Action item — Your answer must be the full listing, reproduced exactly, minus any pictures.

Supplied information —
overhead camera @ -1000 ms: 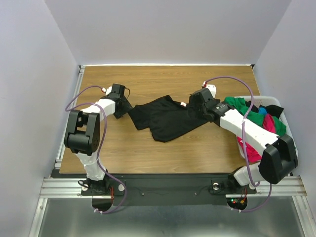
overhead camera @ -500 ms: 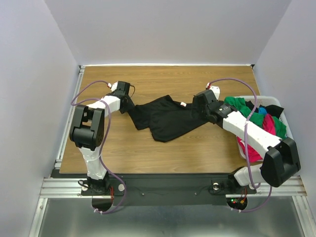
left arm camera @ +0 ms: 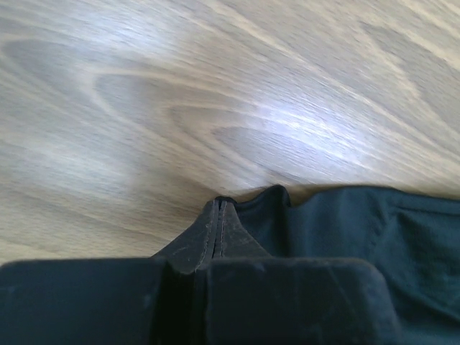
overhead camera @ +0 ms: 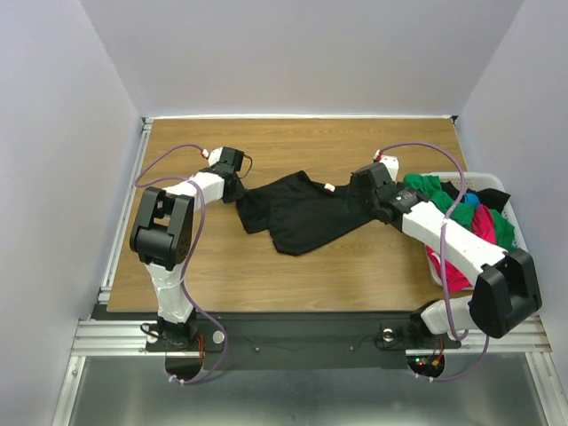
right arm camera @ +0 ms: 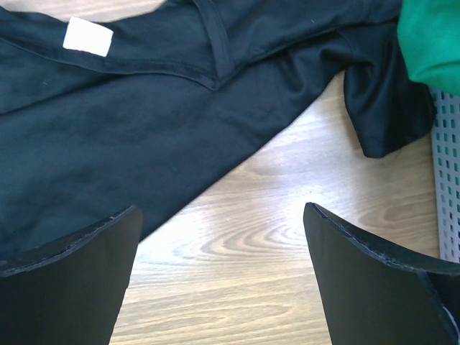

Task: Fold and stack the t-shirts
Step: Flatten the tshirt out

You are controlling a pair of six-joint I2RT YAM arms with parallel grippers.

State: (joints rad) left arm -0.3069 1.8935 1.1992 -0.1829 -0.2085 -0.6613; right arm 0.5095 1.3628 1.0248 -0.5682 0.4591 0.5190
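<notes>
A large black t-shirt (overhead camera: 297,213) lies crumpled across the middle of the wooden table (overhead camera: 266,275). My left gripper (overhead camera: 239,192) is at the shirt's left corner. In the left wrist view its jaws (left arm camera: 219,205) are pressed together, with the edge of the black t-shirt (left arm camera: 345,237) drawn up to their tip. My right gripper (overhead camera: 357,197) hovers at the shirt's right end, open. Between its fingers (right arm camera: 219,208) there is only bare wood, with the black t-shirt (right arm camera: 144,108) and its white label (right arm camera: 88,36) just ahead. Green (overhead camera: 430,191), pink (overhead camera: 453,271), blue (overhead camera: 470,200) and black (overhead camera: 493,197) t-shirts are heaped at the right.
The heaped shirts sit in a white plastic basket (overhead camera: 441,175) at the table's right edge. Its perforated wall (right arm camera: 449,180) stands close to my right gripper, and the green shirt (right arm camera: 431,36) hangs over it. Grey walls enclose the table on three sides.
My left gripper moved up and to the right to the shirt's left corner and closed. The right gripper shifted slightly right and stayed open. The shirt has barely moved.
</notes>
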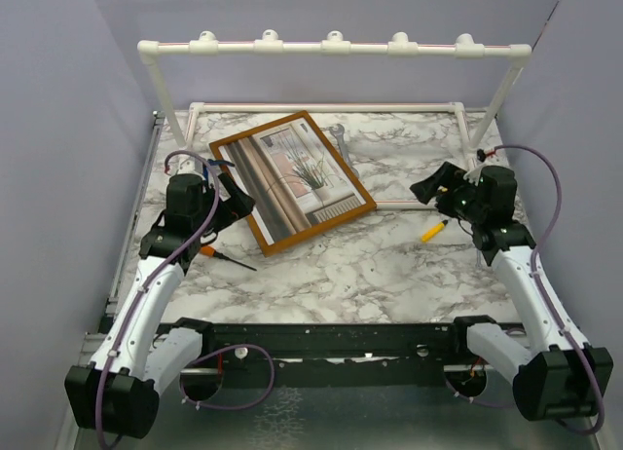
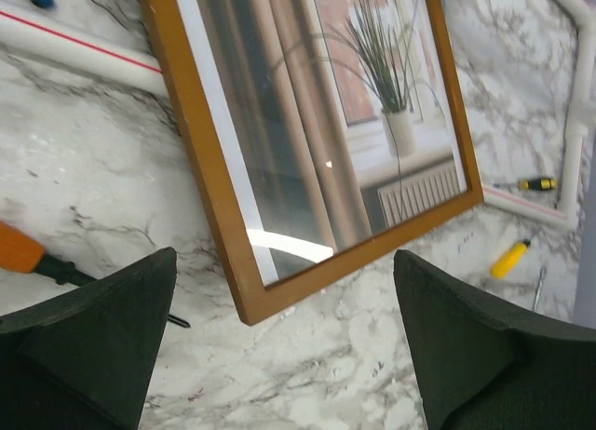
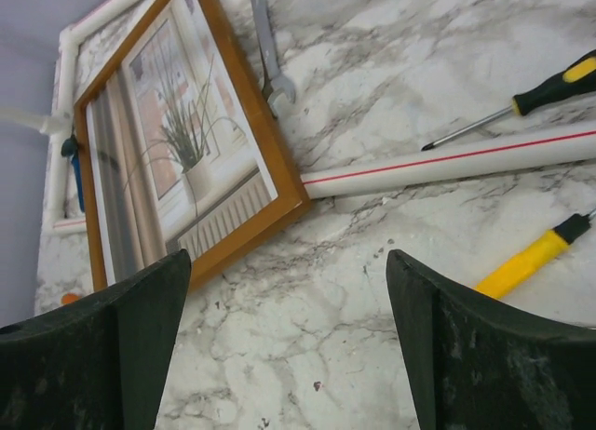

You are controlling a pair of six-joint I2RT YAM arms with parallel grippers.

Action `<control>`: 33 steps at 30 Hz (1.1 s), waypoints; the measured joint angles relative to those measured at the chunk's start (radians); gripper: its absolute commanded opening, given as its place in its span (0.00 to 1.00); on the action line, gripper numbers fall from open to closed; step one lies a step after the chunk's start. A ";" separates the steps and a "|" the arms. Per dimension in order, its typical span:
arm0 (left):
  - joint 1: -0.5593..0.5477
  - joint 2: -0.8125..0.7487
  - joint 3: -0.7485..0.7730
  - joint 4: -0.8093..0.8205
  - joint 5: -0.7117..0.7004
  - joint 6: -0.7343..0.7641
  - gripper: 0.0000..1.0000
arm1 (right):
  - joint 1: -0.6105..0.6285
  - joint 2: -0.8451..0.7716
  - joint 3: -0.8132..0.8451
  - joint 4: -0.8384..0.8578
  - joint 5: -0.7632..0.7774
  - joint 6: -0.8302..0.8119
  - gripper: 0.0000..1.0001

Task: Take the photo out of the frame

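My left pincer (image 1: 232,199) gapes wide by the near-left corner of the large orange-brown wooden rect. frame (image 1: 319,228), lying glass-up on the white marble-look table (image 1: 389,270) w/ the curtains-and-potted-plant paper photo (image 1: 292,182) inside, & my right pincer (image 1: 425,189) gapes wide, apart from it.

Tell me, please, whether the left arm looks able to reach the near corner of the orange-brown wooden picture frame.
Probably yes: the open left pincer faces that corner of the orange-brown wooden picture frame, with only bare marble tabletop between; the orange-handled screwdriver lies aside.
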 measured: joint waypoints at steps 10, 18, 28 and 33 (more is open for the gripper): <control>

Output —
overhead camera @ -1000 ms: 
overhead camera @ -500 ms: 
left arm camera @ +0 ms: 
overhead camera @ +0 ms: 
right arm camera @ +0 ms: 

Task: Fold and stack the t-shirts
Step: Flatten the tshirt out

You are controlling a pair of six-joint I2RT YAM arms with parallel grippers.

State: (joints rad) left arm -0.3069 1.8935 1.1992 -0.1829 -0.2085 -0.6613; right arm 0.5095 1.3628 1.0248 -0.5682 0.4591 0.5190
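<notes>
A large black t-shirt (overhead camera: 297,213) lies crumpled across the middle of the wooden table (overhead camera: 266,275). My left gripper (overhead camera: 239,192) is at the shirt's left corner. In the left wrist view its jaws (left arm camera: 219,205) are pressed together, with the edge of the black t-shirt (left arm camera: 345,237) drawn up to their tip. My right gripper (overhead camera: 357,197) hovers at the shirt's right end, open. Between its fingers (right arm camera: 219,208) there is only bare wood, with the black t-shirt (right arm camera: 144,108) and its white label (right arm camera: 88,36) just ahead. Green (overhead camera: 430,191), pink (overhead camera: 453,271), blue (overhead camera: 470,200) and black (overhead camera: 493,197) t-shirts are heaped at the right.
The heaped shirts sit in a white plastic basket (overhead camera: 441,175) at the table's right edge. Its perforated wall (right arm camera: 449,180) stands close to my right gripper, and the green shirt (right arm camera: 431,36) hangs over it. Grey walls enclose the table on three sides.
My left gripper moved up and to the right to the shirt's left corner and closed. The right gripper shifted slightly right and stayed open. The shirt has barely moved.
</notes>
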
You are controlling a pair of six-joint I2RT YAM arms with parallel grippers.

Action `<control>`: 33 steps at 30 Hz (1.1 s), waypoints; the measured joint angles relative to those measured at the chunk's start (radians); gripper: its absolute commanded opening, given as its place in its span (0.00 to 1.00); on the action line, gripper numbers fall from open to closed; step one lies a step after the chunk's start. A ";" separates the steps and a "|" the arms. Per dimension in order, its typical span:
arm0 (left):
  - joint 1: -0.5593..0.5477
  - joint 2: -0.8125..0.7487
  - joint 3: -0.7485..0.7730
  - joint 4: -0.8093..0.8205
  - joint 5: -0.7117..0.7004
  - joint 6: -0.7343..0.7641
  - gripper: 0.0000..1.0000
arm1 (right):
  - joint 1: -0.6105..0.6285
  - joint 2: -0.8451..0.7716
  - joint 3: -0.8132..0.8451
  - joint 4: -0.8384..0.8578
  - joint 5: -0.7632..0.7774
  - joint 6: -0.8302..0.8119
  - gripper: 0.0000..1.0001

Task: Take the photo out of the frame

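My left pincer (image 1: 232,199) gapes wide by the near-left corner of the large orange-brown wooden rect. frame (image 1: 319,228), lying glass-up on the white marble-look table (image 1: 389,270) w/ the curtains-and-potted-plant paper photo (image 1: 292,182) inside, & my right pincer (image 1: 425,189) gapes wide, apart from it.

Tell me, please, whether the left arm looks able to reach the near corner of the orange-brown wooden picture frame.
Probably yes: the open left pincer faces that corner of the orange-brown wooden picture frame, with only bare marble tabletop between; the orange-handled screwdriver lies aside.
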 measured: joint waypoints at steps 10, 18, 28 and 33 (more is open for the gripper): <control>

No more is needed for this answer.